Compact String Lists

23 Jan 2024

Around 8 months ago, I was working on parui, a TUI for managing packages on Arch.

I had an idea to save memory in the list of package names by getting rid of the cap field of the Strings, since package names are immutable.

Unfortunately, that means that I would have to make my own data structure, since we can't just delete the field in the standard library - that would break a lot of things.

How Vec<String> works

I made a few diagrams with Excalidraw to make it easier to follow along - here's one showing how Vecs and Strings are represented in memory, though in a somewhat simplified form.

How Vecs (and Strings) are represented in memory (simplified)

As the diagram shows, a Vec contains 3 pointer sizes of information, excluding the actual data it holds.
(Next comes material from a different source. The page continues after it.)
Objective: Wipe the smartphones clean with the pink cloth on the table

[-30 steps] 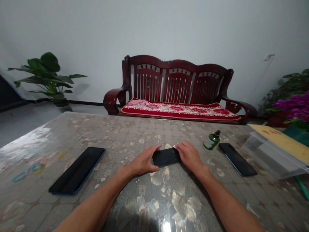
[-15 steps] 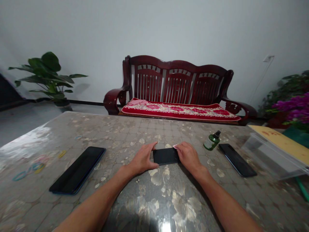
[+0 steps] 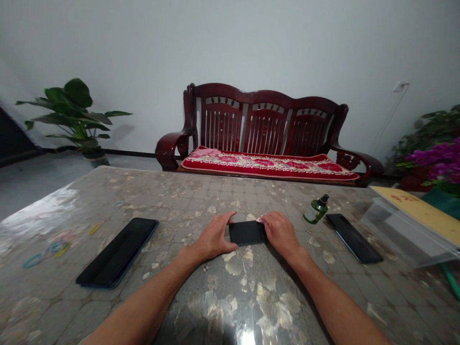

This is a baseline for the amount of memory we will need.

Now, here's the representation of Vec<String> in memory.

How VecString is represented in memory

We see that each String takes up another 3 pointer sizes of information, as they are just Vecs under the hood.

We will use n to notate the number of strings stored, thus giving us a total memory usage of 3n + 3 pointer sizes after accounting for the base Vec's 3 pointer sizes.

Getting more space efficient

My idea was to get rid of the cap field in the Strings inside the Vec.

We can easily do that by making a CompactString with just a ptr and len.

This gives us the following representation.

Possible memory representation

This fulfills my expectations of a smaller representation of a list of strings with a memory footprint of 2n + 3, meaning it grows slower than Vec<String> by 1 pointer size per string.

However, parui needs to store very many package names - my package repositories list 107329 packages at the time of writing this, which would result in 107329 allocations in order to populate the Vec<String>.

Sacrificing memory for population speed

To solve this, we could perhaps use two Vecs instead - one to store the string data, and another to store the starts and lengths of the strings inside the data Vec - at the cost of an additional 3 pointer sizes upfront, bringing it to a total of 6.

This also means that adding more strings is likely to be less expensive, as we have one large allocation that grows exponentially, allowing us to reuse the allocation for longer instead of making a new allocation for each string.

This would look something like this.

How CompactStrings is represented in memory

This representation means that although we grow our memory usage slower than Vec<String>, we only save memory when there are at least 3 strings.

For my use case in parui, this is acceptable since at the time of writing this, since I would still be saving (107329 - 3) * 8 bytes, or 858.6 kB of memory on my 64-bit system, while also having a faster population time.

Was it worth it? Well, parui still takes nearly 10 MB of memory - so probably not, although you could say it saved roughly 10% on memory usage.

Publishing

I also decided to publish these data structures as a crate, compact_strings (repo) (MIT), so that others can use it.

The crate also includes a CompactBytestrings data structure for replacing Vec<Vec<u8>> with the same principles, which is also now used as the backing structure of CompactStrings.

I have also included some benchmarks to compare the data structures provided by this crate against the Vec-based structures they are intended to replace. Unfortunately, it is often slower - though by less than a magnitude, because it requires 2 accesses - one for metadata and one for the actual data - instead of only 1 for the Vec-based structures. That said, it did manage to squeeze out better performance when populating the list, being roughly twice as fast at populating a list of 10 million strings as measured on my machine.

Future Efforts

In theory, it should be possible to expose a limited mutation API for CompactBytestrings and CompactStrings, but it would be riddled with validation checks that are easy to do wrong and cause bugs. Besides, I think such an API would be severely limiting, with the most powerful operation likely being a map or replace with the heavy limitation of the size in bytes of the replaced string being less than or equal to the size in bytes of the starting string.

Addendum

The compact_strings crate now features an even more compact representation dubbed "fixed" compact strings (and bytestrings). These representations only use n + 6 pointer sizes of auxiliary memory by getting rid of the lengths in the metadata.
Unfortunately, this efficiency is not free as it makes some parts of the API - especially those related to mutation, less flexible or more expensive - methods like ignore are now impossible to implement for example.

This was an idea sparked by Jimmy (cai_bear on Discord) and was implemented with help from Gnome (gnomeddev on Discord). A big thanks to both of them!